A: The API uses semantic versioning. Breaking changes are introduced only in major versions; non-breaking changes may add optional fields without altering existing models. If no version is specified, the latest available version is used, so pinning to a specific major version is recommended for production integrations.
Q: Can /pay be used without /sign, or vice versa?
A: Each endpoint represents a step in the fiscal workflow and is intended to be used as part of the overall process. Which steps are required depends on the country-specific fiscal rules and the business case being executed.

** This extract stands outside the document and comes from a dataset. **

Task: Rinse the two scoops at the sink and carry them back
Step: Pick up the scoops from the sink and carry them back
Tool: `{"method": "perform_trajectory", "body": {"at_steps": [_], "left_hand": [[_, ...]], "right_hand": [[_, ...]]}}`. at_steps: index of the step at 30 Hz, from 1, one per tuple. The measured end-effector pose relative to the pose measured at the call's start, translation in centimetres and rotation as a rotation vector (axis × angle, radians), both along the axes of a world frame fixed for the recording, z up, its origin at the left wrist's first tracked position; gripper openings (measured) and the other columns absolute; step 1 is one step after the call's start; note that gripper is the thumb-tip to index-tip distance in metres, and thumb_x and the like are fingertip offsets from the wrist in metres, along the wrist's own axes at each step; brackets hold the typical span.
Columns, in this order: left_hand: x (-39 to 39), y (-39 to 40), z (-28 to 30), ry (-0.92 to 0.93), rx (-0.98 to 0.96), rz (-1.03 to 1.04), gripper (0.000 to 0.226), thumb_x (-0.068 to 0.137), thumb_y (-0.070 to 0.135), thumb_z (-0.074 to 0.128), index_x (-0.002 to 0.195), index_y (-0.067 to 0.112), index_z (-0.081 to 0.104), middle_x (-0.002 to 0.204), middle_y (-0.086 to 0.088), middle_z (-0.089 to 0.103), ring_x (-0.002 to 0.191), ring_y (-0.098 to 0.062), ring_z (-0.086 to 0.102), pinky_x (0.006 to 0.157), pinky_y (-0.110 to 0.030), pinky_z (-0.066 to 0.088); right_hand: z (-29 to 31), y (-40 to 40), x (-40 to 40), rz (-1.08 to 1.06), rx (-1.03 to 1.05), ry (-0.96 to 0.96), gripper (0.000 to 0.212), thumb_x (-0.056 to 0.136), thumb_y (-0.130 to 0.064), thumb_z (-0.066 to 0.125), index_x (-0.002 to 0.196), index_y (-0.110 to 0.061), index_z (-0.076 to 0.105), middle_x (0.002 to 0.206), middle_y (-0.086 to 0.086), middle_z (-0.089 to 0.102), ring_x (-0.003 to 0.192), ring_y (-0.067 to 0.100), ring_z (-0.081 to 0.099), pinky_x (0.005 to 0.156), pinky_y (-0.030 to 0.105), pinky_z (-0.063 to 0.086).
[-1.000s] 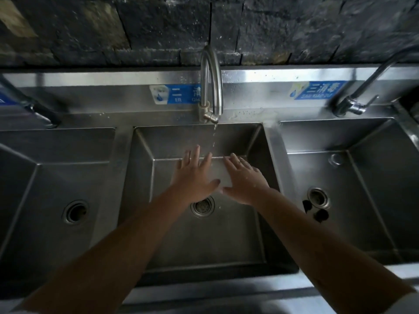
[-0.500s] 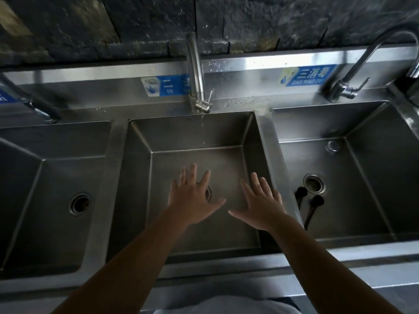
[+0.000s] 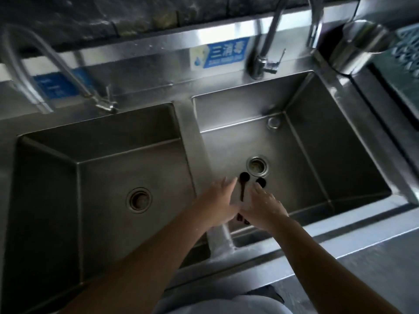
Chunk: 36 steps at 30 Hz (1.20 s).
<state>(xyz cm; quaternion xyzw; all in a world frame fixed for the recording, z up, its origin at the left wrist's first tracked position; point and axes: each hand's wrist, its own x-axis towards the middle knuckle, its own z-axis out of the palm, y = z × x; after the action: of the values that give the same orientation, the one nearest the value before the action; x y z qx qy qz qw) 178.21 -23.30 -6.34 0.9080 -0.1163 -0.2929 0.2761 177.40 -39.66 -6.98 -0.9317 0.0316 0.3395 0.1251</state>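
Observation:
Two black scoops lie on the floor of the right basin (image 3: 340, 168), just in front of its drain (image 3: 257, 167). The left scoop (image 3: 244, 180) shows its round head and its handle, which points toward me. Of the right scoop (image 3: 261, 182) only the head shows; my right hand (image 3: 264, 210) lies over its handle. My left hand (image 3: 218, 200) is beside the left scoop, fingertips near its head. Both hands have their fingers stretched out and apart. Dark handle ends peek out between the two wrists.
The middle basin (image 3: 95, 177) with its own drain (image 3: 138, 199) lies to the left, behind a steel divider. A tap (image 3: 265, 62) stands behind the right basin and another tap (image 3: 99, 103) behind the middle one. A steel cylinder (image 3: 356, 46) and a teal rack (image 3: 405, 55) are at the far right.
My view and both hands have shifted right, from the middle basin over the divider into the right basin. The hands now reach the two scoops by the drain.

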Motion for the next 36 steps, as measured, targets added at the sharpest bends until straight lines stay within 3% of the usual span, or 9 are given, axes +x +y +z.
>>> {"method": "perform_trajectory", "body": {"at_steps": [4,7,9,16,18,21,28,33,36], "left_hand": [[2.5,-6.2,-3.5,0.088,-0.047,0.042,0.071,0.09,0.038,0.054,0.151,0.017,0.024,0.151,-0.015,0.039,0.136,-0.032,0.039,0.108,-0.04,0.035],[4.3,-9.3,-7.7,0.24,0.016,0.085,0.06,0.09,0.038,0.054,0.143,0.017,0.034,0.14,-0.012,0.05,0.123,-0.032,0.052,0.1,-0.046,0.046],[5.4,-10.6,-10.5,0.326,0.041,0.11,0.049,0.089,0.037,0.055,0.132,0.017,0.044,0.13,-0.012,0.058,0.115,-0.031,0.057,0.095,-0.048,0.05],[7.7,-12.6,-19.3,0.441,0.114,0.388,0.053,0.083,0.037,0.061,0.126,0.008,0.05,0.13,-0.018,0.057,0.121,-0.034,0.054,0.099,-0.042,0.046],[7.8,-13.2,-21.4,0.424,0.111,0.487,0.045,0.083,0.029,0.064,0.119,0.005,0.052,0.125,-0.021,0.06,0.118,-0.035,0.056,0.096,-0.04,0.047],[7.8,-13.8,-23.8,0.374,0.147,0.568,0.032,0.085,0.022,0.063,0.108,0.003,0.054,0.119,-0.023,0.062,0.113,-0.037,0.057,0.09,-0.039,0.047],[7.7,-13.6,-26.1,0.3,0.171,0.583,0.01,0.081,0.023,0.063,0.086,0.018,0.056,0.097,-0.011,0.067,0.093,-0.03,0.063,0.072,-0.032,0.047],[9.4,-13.0,-24.0,0.263,0.07,0.569,0.008,0.08,0.02,0.072,0.083,0.013,0.07,0.09,-0.011,0.074,0.088,-0.024,0.067,0.071,-0.025,0.043],[10.4,-12.9,-20.3,0.25,-0.091,0.65,0.009,0.083,0.014,0.071,0.089,0.008,0.075,0.09,-0.014,0.075,0.08,-0.02,0.065,0.067,-0.028,0.044]], "right_hand": [[-2.9,-4.4,2.5,-0.115,0.006,0.084,0.046,0.089,-0.043,0.047,0.13,-0.024,0.052,0.142,0.006,0.051,0.121,0.032,0.056,0.099,0.051,0.047],[-6.0,-6.6,4.2,-0.224,0.08,0.138,0.017,0.081,-0.038,0.057,0.096,-0.029,0.058,0.101,0.0,0.064,0.084,0.022,0.061,0.079,0.039,0.054],[-8.4,-7.7,5.4,-0.259,0.124,0.201,0.016,0.08,-0.036,0.064,0.091,-0.027,0.06,0.087,-0.001,0.063,0.08,0.023,0.063,0.075,0.038,0.056],[-17.2,-9.4,7.6,-0.532,0.262,0.328,0.034,0.083,-0.024,0.067,0.115,-0.015,0.068,0.113,0.011,0.071,0.11,0.029,0.066,0.083,0.028,0.048],[-19.1,-9.5,7.8,-0.695,0.277,0.326,0.035,0.081,-0.021,0.067,0.116,-0.014,0.069,0.115,0.014,0.072,0.112,0.031,0.066,0.089,0.03,0.052],[-21.8,-9.3,7.5,-0.844,0.26,0.288,0.033,0.083,-0.018,0.068,0.115,-0.012,0.068,0.118,0.015,0.072,0.114,0.031,0.065,0.082,0.026,0.046],[-25.3,-8.5,7.5,-0.89,0.217,0.237,0.03,0.089,-0.022,0.065,0.115,-0.009,0.069,0.12,0.018,0.069,0.113,0.036,0.064,0.089,0.034,0.051],[-22.9,-9.8,9.2,-0.802,0.294,0.168,0.016,0.09,-0.022,0.061,0.077,-0.012,0.061,0.087,0.015,0.064,0.094,0.031,0.065,0.069,0.026,0.037],[-19.2,-10.2,10.2,-0.748,0.376,0.115,0.017,0.088,-0.019,0.062,0.074,-0.011,0.066,0.073,0.008,0.06,0.076,0.023,0.06,0.064,0.027,0.038]]}}
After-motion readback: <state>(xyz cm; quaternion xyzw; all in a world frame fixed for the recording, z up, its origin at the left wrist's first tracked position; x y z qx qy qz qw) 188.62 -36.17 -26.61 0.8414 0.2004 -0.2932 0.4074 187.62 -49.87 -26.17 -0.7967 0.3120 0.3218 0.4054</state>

The combination of steps performed for a given transaction must result in a complete, traceable, and compliant chain.
Q: Which deployment option should I choose for a new rollout?
A: For all new rollouts, Option 1 (Cloud CashBox) or Option 2 (Local POS System API Helper inside the CashBox) are recommended. Both support v2 requests across all markets with a single implementation. Option 3 is intended for integrations that must retain an existing Middleware 1.2 CashBox.
Q: Can I use the same implementation for both Cloud and Local CashBoxes?
A: Yes. All three deployment options accept the same v2 request format, so a single POS integration works regardless of whether a Cloud CashBox or a Local CashBox is in use.